Showing Recent Items in a SharePoint View
When lists have many items it’s useful to be able to display only those items created or perhaps modified in the last number of days. Since expressions cannot be added to filters in views a calculated column needs to be added to track the age of the item.
You might be tempted to use [Today] in the site column expression to calculate the number of days since the item was created. You will be able to save the site column, but when you add the column to the list the following error is displayed:
“Calculated columns cannot contain volatile functions like Today and Me.”
This is because the values are calculated when the items is saved, and not when the item is queried.
The way around this is to create a calculated site column, called for example “DaysOld”, with the following expression:
=DATE(YEAR([Created]),MONTH([Created]),DAY([Created])+5)
Where “5” is the number of days to be used in the filter (e.g. “show items created in the last five days”). This expression will calculate the date five days on from when the item was created. It should look like:

You should now add this site column to the list which needs to be filtered. A view on that list can now have a filter expression that uses this calculated field:

“[Today]” can be used in the filter expression since its value is known when the query is executed, and so is determinate.
hi
it’s quite helpful.

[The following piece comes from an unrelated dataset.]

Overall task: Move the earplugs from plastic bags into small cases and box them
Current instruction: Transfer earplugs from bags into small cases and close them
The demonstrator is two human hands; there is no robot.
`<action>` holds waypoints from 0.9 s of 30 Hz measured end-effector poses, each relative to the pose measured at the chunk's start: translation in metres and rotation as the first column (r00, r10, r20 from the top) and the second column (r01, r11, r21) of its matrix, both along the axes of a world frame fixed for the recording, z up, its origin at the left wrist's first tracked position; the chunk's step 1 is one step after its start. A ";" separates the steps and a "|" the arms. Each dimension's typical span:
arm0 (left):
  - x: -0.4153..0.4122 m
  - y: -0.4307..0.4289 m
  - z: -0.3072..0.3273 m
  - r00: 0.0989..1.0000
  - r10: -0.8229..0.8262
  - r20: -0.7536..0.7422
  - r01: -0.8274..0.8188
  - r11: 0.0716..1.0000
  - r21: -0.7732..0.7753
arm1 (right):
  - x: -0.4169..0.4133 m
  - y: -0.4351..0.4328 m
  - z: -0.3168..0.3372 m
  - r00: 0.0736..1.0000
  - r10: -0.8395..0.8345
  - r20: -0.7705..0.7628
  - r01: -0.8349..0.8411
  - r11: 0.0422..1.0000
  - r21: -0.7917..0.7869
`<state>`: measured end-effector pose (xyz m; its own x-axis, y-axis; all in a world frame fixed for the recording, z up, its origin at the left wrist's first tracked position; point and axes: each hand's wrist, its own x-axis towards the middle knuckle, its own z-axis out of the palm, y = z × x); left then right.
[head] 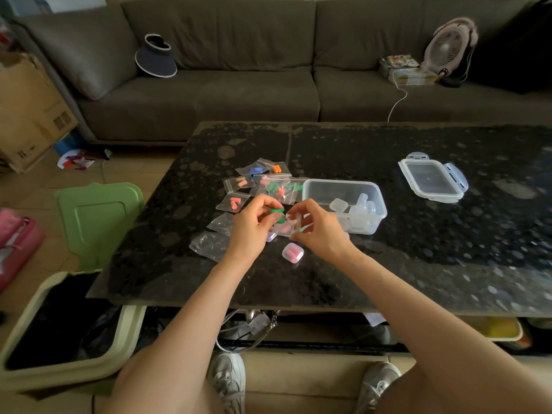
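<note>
Dark stone table (418, 264), seen from the head camera, carried all the work. At about two o'clock from the hands stood the clear storage box (343, 186), open, with several empty small cases inside it; its lid (430, 177) lay well apart, farther toward three o'clock. At eleven to twelve o'clock from the hands lay the heap of filled plastic bags (263, 180), earplugs of blue, orange, pink and green showing through; two emptied bags (209, 243) lay flat at nine o'clock.

The left hand (251, 225) was curled, its fingertips pinched on green earplugs (277, 215). The right hand (321, 231) was likewise curled, thumb and fingers gripping an open clear case (288, 227) just beside the green plugs (whether a plug already sat in it could not be told). A closed case holding pink earplugs (292, 253) rested on the table at six o'clock, just below the hands.

Judged step: seating the green pair in the held case. Done well, this would call for the case held level with its mouth toward the left fingertips, each foam plug pressed fully below the rim, then the lid snapped shut before boxing.
</note>
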<state>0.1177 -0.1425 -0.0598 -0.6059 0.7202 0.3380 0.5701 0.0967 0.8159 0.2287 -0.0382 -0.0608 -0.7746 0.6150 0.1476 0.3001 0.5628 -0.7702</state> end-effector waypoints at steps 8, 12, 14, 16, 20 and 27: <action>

I am currently struggling with the calculation fields.
could you tell me, where is the function and usage explanation which can be used in moss 2007? it’s really hard to find.
from your blog, I know functions like DAY, YEAR, MONTH… are working on MOSS, but how about others? forexample, DATEDIFF? I tried DATEDIFF(”d”,[currentdatecolumn], [plandatecolumn]) but MOSS says it’s invalid.
thanks for help!
Bruce
September 19, 2007 at 9:26 am
You might find these two links helpful:
http://office.microsoft.com/en-us/sharepointtechnology/HA101215881033.aspx
http://office.microsoft.com/en-us/sharepointtechnology/HA011608661033.aspx?pid=CH011711541033
Nick.
nickgrattan
November 16, 2007 at 2:52 pm
Examples of common formulas:
http://office.microsoft.com/en-us/sharepointtechnology/HA101054791033.aspx
Keith
January 4, 2008 at 5:35 pm
[...] Time and Date Published April 24, 2008 SharePoint , SharePoint PowerUser An earlier blog entry describes how to filter List and Document views by date. However, the [Today] function, by default, [...]
Filtering views by Time and Date « Nick Grattan’s Techy Blog
April 24, 2008 at 1:59 pm
I tried both
[Modified]+[AgingDays]
and
DATE(YEAR([Modified]),MONTH([Modified]),DAY([Modified]))+[AgingDays])
to calculate a calculated column DisplayUntil. I am observing that the DisplayUntil gets calculated correctly for a moment and then gets set to a very old date. Something to do with cascading updates perhaps. Has anyone tried this with modified date rather than created date?
Ganesh
May 23, 2008 at 12:58 am
In site columns, the formula and everything is just as I need it. I click ok. When I insert the column to my list, the formula is empty and therefore will not be inserted. What am I doing wrong?
Marie
June 5, 2008 at 8:16 pm
Hi, i’m trying to subtract to dated and store the result in a number.
The problem comes when one of the dates is empty…how can i workaround this?
Tiago
September 16, 2008 at 5:03 pm
Hi…
But you could just create a filter in the view with “Modified is Greater than [Today[-5″
Works for me.
But what I really want is a way to filter items that I have not viewed before. SharePoint has that “!new” icon in green… how to I filter on that… and does it have a “modified” icon?
Nic.
Nic
October 14, 2008 at 3:42 pm
I just am using the view filter to see numbers of days old. I filter by the Created field <= [TODAY]-X (X=equals the numbers days or older). I created views for 10, 30 or 90 days or older.